NIFTY Implied Volatility (IV) Chart today | Live NSE Data

Track real-time and historical NIFTY Implied Volatility (IV) with StockMojo's advanced charting tool. Implied volatility is a critical metric for options traders, representing the market's expectation of future price movement and determining the premium price of option contracts.

Use our live NIFTY IV chart to identify whether options are overvalued or undervalued. Analyze IV percentile and IV rank to compare current volatility levels against historical data, helping you choose the right options strategy—whether it's buying options during low IV periods or selling premiums when IV is elevated. Our intraday IV tracking helps you spot volatility spikes and crushes around major market events and earnings announcements.

Enhance your volatility analysis with our IV Grid Screener,Volatility Skew, and Open Interest tools.

IVP/IVR Range:
1 Year
HV Range:
1 Month
IV/HV/IVP Chart
30

Nifty 50 (NIFTY) IV Chart: Historical Comparison Strategies

Why compare to past NIFTY data

Today's IV is most meaningful when compared to past values. A reading of 18% means little in isolation. A reading of 18% that is well above a 3-month average of 14% is elevated. The same 18% that is well below a 3-month average of 24% is depressed. Historical comparison turns raw numbers into actionable signals for Nifty 50.

Useful past periods for NIFTY

Compare current IV to: the past 30 days (short-term context), the past 90 days (medium-term context), the past 1 year (long-term context), and the same period in prior years (seasonal context). Each comparison window tells a different story. The more contexts you have, the better your interpretation.

Seasonal NIFTY IV patterns

Nifty 50 IV often has seasonal patterns. Budget season brings elevated IV. Monsoon and earnings months can produce compression or expansion depending on results. End of financial year sees unique positioning. Recognising seasonal patterns helps you predict IV changes before they become obvious.

Using historical comparisons on NIFTY as of 17 May 2026

When evaluating today's IV, always ask: where does it sit relative to the past 30, 90, and 365 days? If it is at extremes in any of these comparisons, that extreme is a trading signal. The IV chart's lookback controls make these comparisons quick. A 1-minute check adds meaningful context to every trade decision.

Nifty 50 (NIFTY) IV Chart: Pro Tips

Tip 1: track NIFTY IV daily

Consistency is the highest-value habit. Check the Nifty 50 IV chart at the same time each day. Note the level, direction, and any unusual patterns. This daily check builds intuitive familiarity that enables faster decisions during live trading. The 2-minute investment pays off across dozens of trades.

Tip 2: know the event calendar

Most IV surprises come from events. If you know what is scheduled — RBI meetings, budget dates, election results, Fed decisions — you can anticipate IV movements rather than react to them. Mark these on your calendar and adjust your expectations in advance.

Tip 3: respect IV mean reversion

IV rarely stays at extremes for long. High IV tends to fall; low IV tends to rise. Trading with this mean-reversion bias (selling high, buying low) captures the statistical edge. Fighting it usually produces losses. The IV chart makes extremes visible so you can act on them.

Tip 4: journal your NIFTY IV observations

Keep a simple daily log: closing IV, change from yesterday, percentile versus history, and any event context. Over weeks this log reveals your personal IV patterns and improves your decision speed.
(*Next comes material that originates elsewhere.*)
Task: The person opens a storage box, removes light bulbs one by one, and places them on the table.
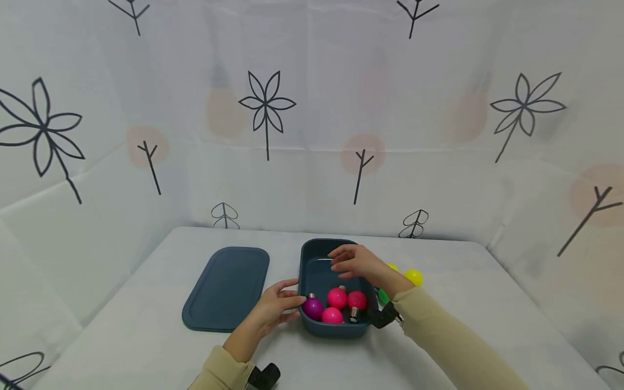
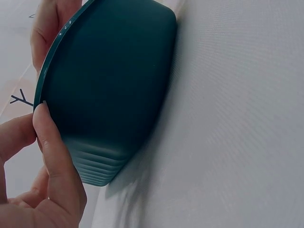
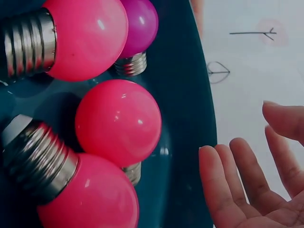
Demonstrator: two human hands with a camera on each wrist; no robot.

As of 17 May 2026, journaling is the single most underrated habit in options trading for Nifty 50.

How to use the StockMojo IV Chart

  1. Select an underlyingChoose Nifty, BankNifty, or any F&O stock from the symbol selector.
  2. Read the current IV readingThe chart shows IV plotted over time. Note the latest value and where it sits relative to the visible range.
  3. Check IV Rank and IV PercentileLook at the IV Rank and IV Percentile metrics displayed beside the chart. Values above 50% suggest elevated IV; below 50% suggest depressed IV.
  4. Compare IV vs HVToggle the historical volatility overlay. A wide gap (IV well above HV) signals overpriced options; a narrow or inverted gap signals underpriced options.
  5. Pick your strategy biasUse the IV regime to bias toward premium selling (high IV) or premium buying (low IV) before entering a trade.